Vitrectomy for Complications of Diabetic Retinopathy
Advances in vitreoretinal surgical techniques have facilitated earlier surgical intervention in patients with diabetic retinopathy, with reduced surgical morbidity and decreased surgical duration. These advances include the routine use of intraocular endolasers, widefield noncontact viewing systems, smaller-gauge surgical instrumentation, bimanual surgical techniques, and perioperative anti-VEGF injections. In addition, the use of anti-VEGF agents prior to vitrectomy for proliferative diabetic retinopathy (PDR) reduces intraoperative bleeding as well as surgical duration, the incidence of intraoperative retinal breaks, and the number of endodiathermy applications. Pre-operative use of anti-VEGF agents can help reduce intraoperative bleeding but can lead to traction retinal detachment if surgery is significantly delayed following the injection.
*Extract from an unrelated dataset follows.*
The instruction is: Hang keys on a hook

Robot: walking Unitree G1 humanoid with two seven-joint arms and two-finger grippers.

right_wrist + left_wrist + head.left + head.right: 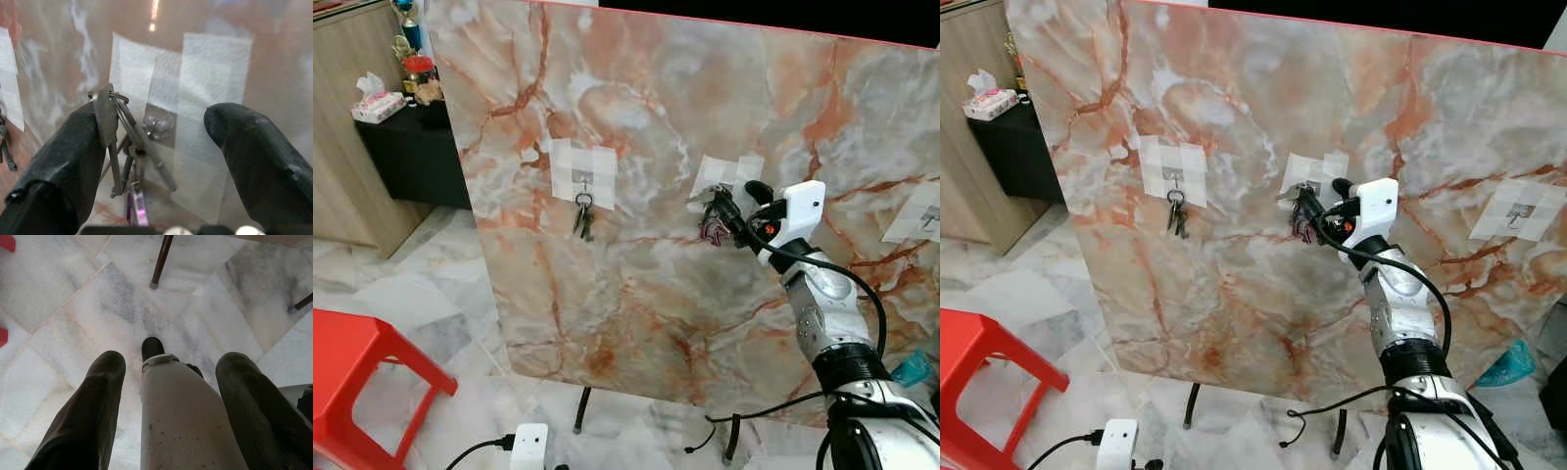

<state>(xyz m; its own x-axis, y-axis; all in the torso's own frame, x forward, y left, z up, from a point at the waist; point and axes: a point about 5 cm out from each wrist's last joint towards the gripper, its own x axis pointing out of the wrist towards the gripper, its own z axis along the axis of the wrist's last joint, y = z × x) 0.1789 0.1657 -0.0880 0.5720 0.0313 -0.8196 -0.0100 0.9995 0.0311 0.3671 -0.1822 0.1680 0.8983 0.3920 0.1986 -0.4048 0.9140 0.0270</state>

Vitreous hemorrhage is a common complication in patients with PDR. Vitrectomy is indicated when a vitreous hemorrhage fails to clear spontaneously after approximately 4 weeks to 3 months; the timing of the surgery is determined by the surgeon’s preference and the patient’s visual requirements. Possible indications for more prompt intervention include monocularity, bilateral vitreous hemorrhages or ultrasonic evidence of a retinal tear, underlying rhegmatogenous retinal detachment, or tractional retinal detachment that threatens the macula. In the absence of ophthalmoscopic visualization, serial ultrasonography helps the clinician assess the anatomical condition of the retina. If surgery is indicated, treatment involves a pars plana vitrectomy with removal of vitreous hemorrhage (Video 20-4) and release of the hyaloid from fronds of retinal neovascularization. Vitreoretinal traction at the optic nerve head and along the arcade vessels, if present, is addressed at the time of surgery, along with any macular ERMs. Complete panretinal photocoagulation and hemostasis should generally be achieved during the procedure. To prevent bleeding or rebleeding, the eye may be filled with air or a short-acting gas to tamponade possible bleeding sites.
Vitrectomy for vitreous hemorrhage.
Courtesy of Colin A. McCannel, MD.
Excerpted from BCSC 2020-2021 series: Section 10 - Glaucoma. For more information and to purchase the entire series, please visit https://www.aao.org/bcsc.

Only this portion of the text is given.